The IOC will select the host of the 2024 Olympic and Paralympic Games in 2017.
For the past several months, a group of local boosters has been laying the groundwork for a San Francisco bid, led by San Francisco Giants President & CEO Larry Baer, U.S. Olympian Anne Warner Cribbs, and entrepreneur and non-profit leader Steve Strandberg.
“We believe a San Francisco Bay Area Olympic and Paralympic Games would be an enormous success, and would benefit the region, the nation and the Games themselves, well beyond 2024,” Baer said. “Our region is renowned for connecting the world in new ways every day and we are ready to put that spirit and ingenuity to work for the Games.”
Infrastructure for large-scale sporting events and public gatherings has increased in the Bay Area in recent years, with new facilities at Cal and Stanford, Levi’s Stadium in Santa Clara, an expanding Moscone Center in downtown San Francisco, the San Jose Earthquakes Stadium currently being constructed, and a new arena planned for the Golden State Warriors in the city’s Mission Bay neighborhood.
These and many other facilities around the Bay Area would be considered for the Games, Baer said, but organizers have not yet released a venue plan.Baer, Cribbs and Strandberg have put together a team of volunteer organizers and are meeting with community leaders around the region, building support and making a case for why the Bay Area is a perfect showcase for the Olympic and Paralympic Games – and vice versa.
“With cultural values and a welcoming environment that embody the global mission of the Games, San Francisco is uniquely positioned to show the Olympics, the nation, and the region in the best possible light,” said Cribbs, a gold-medalist swimmer in the 1960 Olympics and CEO of the Bay Area Sports Organizing Committee (BASOC). “We have the opportunity to put our unique stamp on the Games and inspire a new generation of American youth to pursue sports and fitness, while embracing the Olympic spirit of international friendship and cross-cultural exchange.”
The San Francisco organizers point to the enduring legacies of previous games in international destination cites like Barcelona, Sydney and London, and pledge that the Bay Area would enjoy lasting infrastructure and financial benefits as well.
“Hosting the Games would galvanize the Bay Area around some of our most pressing challenges,” Strandberg said. “In preparing for the Olympics, we would pull together to produce thousands of units of new affordable housing, improve our transportation systems, create new jobs, and establish new parks and recreational facilities – all of which will remain long after the Closing Ceremony.”
Cribbs, a native of Menlo Park, who earned her gold as a member of a relay team, emphasized teamwork.
“The region’s large and active family of Olympians and Paralympians will be involved in all aspects of the Bay Area’s efforts to host the 2024 Games,” she said. “When we get the entire Bay Area community pulling together in the same direction, we can do great things.”
The International Olympic Committee’s deadline for 2024 bid submissions is Sept. 15, 2015, with the host city to be determined in 2017. The timeline for the 2024 bidding process was announced during the IOC Extraordinary Session in early December, during which time the Olympic Agenda 2020 was finalized.

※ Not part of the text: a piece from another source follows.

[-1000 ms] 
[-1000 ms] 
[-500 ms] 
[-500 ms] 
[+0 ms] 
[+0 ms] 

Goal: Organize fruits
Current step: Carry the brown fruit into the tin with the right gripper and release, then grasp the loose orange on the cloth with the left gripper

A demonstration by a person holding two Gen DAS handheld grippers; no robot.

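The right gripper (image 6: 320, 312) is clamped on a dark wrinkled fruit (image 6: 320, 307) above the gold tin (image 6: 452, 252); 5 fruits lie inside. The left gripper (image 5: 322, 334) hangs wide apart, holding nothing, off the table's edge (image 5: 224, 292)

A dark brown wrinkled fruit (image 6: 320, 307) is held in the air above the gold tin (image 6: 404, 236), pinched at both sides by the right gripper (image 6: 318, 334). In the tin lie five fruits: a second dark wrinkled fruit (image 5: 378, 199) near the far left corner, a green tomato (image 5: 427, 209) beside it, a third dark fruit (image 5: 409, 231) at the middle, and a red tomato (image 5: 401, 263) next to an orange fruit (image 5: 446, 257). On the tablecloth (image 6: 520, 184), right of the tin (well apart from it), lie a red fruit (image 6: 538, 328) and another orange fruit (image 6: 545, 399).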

Among the 40 recommendations – which were all unanimously approved – the reform package allows for a more flexible and cost-effective bidding process.
“All four cities have presented plans that are part of the long-term visions for their communities,” said USOC CEO Scott Blackmun. “At our request, and because of the preliminary nature of our discussions, the cities have not spoken about their bids publicly in great detail. That will be an important part of the process after we make our selection in January.”
The U.S. has not hosted the summer edition of the Olympic and Paralympic Games since 1996 (Atlanta). St. Louis hosted in 1904 and Los Angeles held the Games in both 1932 and 1984.